Jokes

I have a project to use some similar jokes as quizzes: a student who laughs, knows enough of the subject to understand a joke:-) (They say a similar method of testing what students know was actually used by Prof. I. M. Glazman in Kharkov).

1. Oral exam in Moscow University.
Professor: What is a root of multiplicity m ?
Student: Well, this is when we plug a number to a function, and obtain zero; then we plug it again, and obtain zero again... and this happens m times. But on the (m+1)-st time we do not obtain zero.

2. A Polish mathematician Mark Kac (who escaped to the US in 1939, just in time) was questioning a student (in the US):
Prof. Kac: What singularity does z+1/z have at infinity?
Student: Well... I forgot... Could you give me a hint?
Prof. Kac: OK, here is a hint: Who am I?
Student: ???
Prof. Kac: I mean a simple Pole!

The idea of Kac was used in many other jokes. The following one requires some prerequisite in linear differential equations (MA 366 would be enough:-)

3. A Polish airplane crashed, because an engineer was taught that for stability, ``all Poles have to be in the left half plane''.

(They were talking about the poles of the ``transfer function'', that is the inverse matrix of (sI-A). Here is a recent paper about these "poles")

4. In general, many jokes can be made with the word "pole". For example: a mathematician named his dog Cauchy. Because it leaves a residue at every simple pole.

5. Jokes about sine.

5.1 In a written exam in freshman calculus, a student solves the equation sin x=2. He writes: x=arcsin 2, and gets an "F". He comes to ask what was wrong, and his professor explains that arcsin 2 does not exist, and that the equation has no solutions.
Few years later the same student has an exam in complex analysis with the same professor. He is very glad to see at least one problem, whose solution he knows: to solve the equation sin z=2... Well, you can invent the end of this story yourself.

5.2 My teacher (A. A. Goldberg) used to say, that a teacher has to understand the soul of a student. And gave the following example.
Professor: why did you divide by (sin x-5), when solving this equation?
Student: because sin x never equals to 5, thus sin x-5 cannot be zero.
Professor: OK, very well...
This professor does not understand the soul of a student... Here is another one, who understands:
Second professor: OK, but WHY sin x never equals 5 ?
Student: Well, we know that in the first quadrant, sin x changes from 0 to 1. But the total number of quadrants is 4, so sin x cannot be more than 4.

6. Perron's Paradox. (This joke has a somewhat deeper meaning).

THEOREM. The greatest natural integer is 1.

Proof. Let N be the greatest natural integer. Assume, by contradiction, that N>1. By multiplying both sides by N, we obtain NN>N. So N is not the greatest. Contradiction. So N=1.

7. From a lecture of Richard Borcherds: The most difficult part of the Schwarz Lemma is to remember how to spell Schwarz.

8. Classified research in former Soviet Union was an object of many jokes.

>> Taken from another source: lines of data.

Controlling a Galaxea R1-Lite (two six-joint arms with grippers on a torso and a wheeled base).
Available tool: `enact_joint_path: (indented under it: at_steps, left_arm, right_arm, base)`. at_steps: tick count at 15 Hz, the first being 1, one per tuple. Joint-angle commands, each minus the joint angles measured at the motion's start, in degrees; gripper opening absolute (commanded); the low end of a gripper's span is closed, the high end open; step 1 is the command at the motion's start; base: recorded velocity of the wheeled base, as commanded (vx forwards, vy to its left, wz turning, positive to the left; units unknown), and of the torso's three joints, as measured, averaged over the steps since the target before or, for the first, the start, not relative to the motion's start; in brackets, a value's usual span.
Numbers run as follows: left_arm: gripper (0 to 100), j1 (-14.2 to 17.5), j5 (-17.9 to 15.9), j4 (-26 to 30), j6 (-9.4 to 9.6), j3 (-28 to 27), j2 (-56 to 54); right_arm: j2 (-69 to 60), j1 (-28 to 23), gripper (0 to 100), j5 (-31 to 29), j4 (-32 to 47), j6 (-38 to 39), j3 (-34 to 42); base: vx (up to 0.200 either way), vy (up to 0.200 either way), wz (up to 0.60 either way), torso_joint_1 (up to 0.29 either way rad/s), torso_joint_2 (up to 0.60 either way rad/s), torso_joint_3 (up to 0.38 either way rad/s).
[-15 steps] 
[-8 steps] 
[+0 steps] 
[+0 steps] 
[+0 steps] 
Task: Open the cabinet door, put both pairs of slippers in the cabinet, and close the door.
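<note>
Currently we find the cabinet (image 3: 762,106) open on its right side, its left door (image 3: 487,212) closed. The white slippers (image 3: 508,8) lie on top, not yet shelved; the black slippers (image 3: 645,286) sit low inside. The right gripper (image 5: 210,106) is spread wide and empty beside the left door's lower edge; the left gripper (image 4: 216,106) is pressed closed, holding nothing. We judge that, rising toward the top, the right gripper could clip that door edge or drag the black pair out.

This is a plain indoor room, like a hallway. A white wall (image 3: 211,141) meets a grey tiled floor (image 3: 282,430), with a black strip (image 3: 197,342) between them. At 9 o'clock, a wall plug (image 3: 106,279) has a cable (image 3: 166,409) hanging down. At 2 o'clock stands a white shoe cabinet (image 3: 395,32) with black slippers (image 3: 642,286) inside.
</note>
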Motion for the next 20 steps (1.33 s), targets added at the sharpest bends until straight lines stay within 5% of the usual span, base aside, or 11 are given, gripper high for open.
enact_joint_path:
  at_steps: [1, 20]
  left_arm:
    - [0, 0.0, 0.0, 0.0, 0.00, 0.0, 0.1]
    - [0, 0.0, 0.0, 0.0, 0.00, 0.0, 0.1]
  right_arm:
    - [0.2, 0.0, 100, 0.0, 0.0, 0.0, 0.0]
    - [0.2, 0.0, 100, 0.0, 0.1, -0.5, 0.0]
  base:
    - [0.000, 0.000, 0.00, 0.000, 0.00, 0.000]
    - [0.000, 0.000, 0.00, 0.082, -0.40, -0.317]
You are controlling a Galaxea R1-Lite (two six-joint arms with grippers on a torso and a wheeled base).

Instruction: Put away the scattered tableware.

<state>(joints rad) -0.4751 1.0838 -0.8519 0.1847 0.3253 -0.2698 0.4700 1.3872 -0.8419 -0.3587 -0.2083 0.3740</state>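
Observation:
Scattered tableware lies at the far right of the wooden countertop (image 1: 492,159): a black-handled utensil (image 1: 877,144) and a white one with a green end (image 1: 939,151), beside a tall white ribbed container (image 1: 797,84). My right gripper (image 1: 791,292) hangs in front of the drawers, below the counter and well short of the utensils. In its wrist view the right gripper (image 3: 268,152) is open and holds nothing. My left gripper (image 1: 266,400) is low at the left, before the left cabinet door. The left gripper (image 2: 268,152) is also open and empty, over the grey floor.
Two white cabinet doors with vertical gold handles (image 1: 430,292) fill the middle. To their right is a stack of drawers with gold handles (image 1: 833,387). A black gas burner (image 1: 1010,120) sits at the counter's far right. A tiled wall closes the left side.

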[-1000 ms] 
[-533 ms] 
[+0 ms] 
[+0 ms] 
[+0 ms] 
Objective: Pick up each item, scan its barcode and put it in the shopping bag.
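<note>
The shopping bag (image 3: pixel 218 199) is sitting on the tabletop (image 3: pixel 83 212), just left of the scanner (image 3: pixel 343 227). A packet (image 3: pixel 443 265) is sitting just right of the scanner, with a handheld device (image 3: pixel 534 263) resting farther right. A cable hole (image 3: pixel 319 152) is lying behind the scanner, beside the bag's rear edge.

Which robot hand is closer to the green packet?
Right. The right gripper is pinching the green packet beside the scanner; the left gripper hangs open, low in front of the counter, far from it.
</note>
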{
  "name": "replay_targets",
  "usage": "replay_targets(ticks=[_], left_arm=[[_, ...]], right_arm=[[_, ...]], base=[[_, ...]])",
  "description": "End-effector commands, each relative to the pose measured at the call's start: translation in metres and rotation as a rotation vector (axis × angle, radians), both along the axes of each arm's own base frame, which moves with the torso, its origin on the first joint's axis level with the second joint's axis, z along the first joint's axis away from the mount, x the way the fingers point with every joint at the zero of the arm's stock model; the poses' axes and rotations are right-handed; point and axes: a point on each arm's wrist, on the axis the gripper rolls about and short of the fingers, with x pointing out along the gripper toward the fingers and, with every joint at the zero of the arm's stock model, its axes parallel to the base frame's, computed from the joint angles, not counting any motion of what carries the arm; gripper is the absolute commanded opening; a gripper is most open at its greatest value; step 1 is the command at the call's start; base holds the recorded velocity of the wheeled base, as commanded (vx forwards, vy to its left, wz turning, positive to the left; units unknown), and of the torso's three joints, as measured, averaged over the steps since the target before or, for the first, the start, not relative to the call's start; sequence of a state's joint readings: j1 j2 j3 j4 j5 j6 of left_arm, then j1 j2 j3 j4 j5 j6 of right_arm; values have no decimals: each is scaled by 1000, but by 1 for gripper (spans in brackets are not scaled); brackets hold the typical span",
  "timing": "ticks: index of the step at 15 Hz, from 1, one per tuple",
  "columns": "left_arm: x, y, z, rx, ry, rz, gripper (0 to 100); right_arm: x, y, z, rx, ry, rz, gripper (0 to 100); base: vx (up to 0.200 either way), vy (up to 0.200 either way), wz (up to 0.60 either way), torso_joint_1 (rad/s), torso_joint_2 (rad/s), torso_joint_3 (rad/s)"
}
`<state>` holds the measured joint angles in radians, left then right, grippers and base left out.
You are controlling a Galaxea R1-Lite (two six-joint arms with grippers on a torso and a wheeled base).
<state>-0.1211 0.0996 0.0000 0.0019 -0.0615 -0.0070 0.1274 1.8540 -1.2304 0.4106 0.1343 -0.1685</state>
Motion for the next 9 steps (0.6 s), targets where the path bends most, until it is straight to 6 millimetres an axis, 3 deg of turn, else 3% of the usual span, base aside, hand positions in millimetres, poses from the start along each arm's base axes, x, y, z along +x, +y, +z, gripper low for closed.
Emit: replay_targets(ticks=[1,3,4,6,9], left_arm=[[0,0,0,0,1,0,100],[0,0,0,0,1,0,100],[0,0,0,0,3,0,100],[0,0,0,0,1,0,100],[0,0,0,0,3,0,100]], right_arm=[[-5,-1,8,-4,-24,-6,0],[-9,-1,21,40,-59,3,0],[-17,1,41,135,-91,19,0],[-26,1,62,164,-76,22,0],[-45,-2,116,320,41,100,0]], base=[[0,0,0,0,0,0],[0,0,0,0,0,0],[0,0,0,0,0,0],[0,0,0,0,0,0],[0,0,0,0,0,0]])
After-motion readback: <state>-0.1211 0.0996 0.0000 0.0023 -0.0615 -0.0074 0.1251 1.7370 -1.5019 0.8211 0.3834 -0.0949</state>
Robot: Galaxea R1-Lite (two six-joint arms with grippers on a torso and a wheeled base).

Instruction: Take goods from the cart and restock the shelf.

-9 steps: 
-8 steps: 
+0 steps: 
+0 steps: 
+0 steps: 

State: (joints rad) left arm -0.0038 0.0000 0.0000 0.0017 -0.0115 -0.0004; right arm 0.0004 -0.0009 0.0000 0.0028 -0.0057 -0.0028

A colonel from a top secret military research institution comes to a math department, and asks to find a conformal map from an equilateral triangle onto the upper half-plane. They tell him. A week later he comes again and asks about a conformal map of a square onto the upper half-plane. They tell him. Next time he comes and asks about regular pentagon and hexagon (which is harder). The mathematicians are starting to suspect something... They ask him: What is your ultimate goal? He replies: Well, I think I can tell you, though this is a secret research. We are trying to find a conformal map of a disc onto the upper half-plane, by approximating the disc by regular polygons with many sides!

It is a very nice research project for a math 525 or 530 student, to find explicitly a conformal map from the regular 5-pointed star (the one which is on the flags of many nations, including USA and China) onto the unit disc.

They say, a paper with this formula was published in one Soviet journal. The paper was dedicated to the 50-th Anniversary of the Great October Socialist revolution.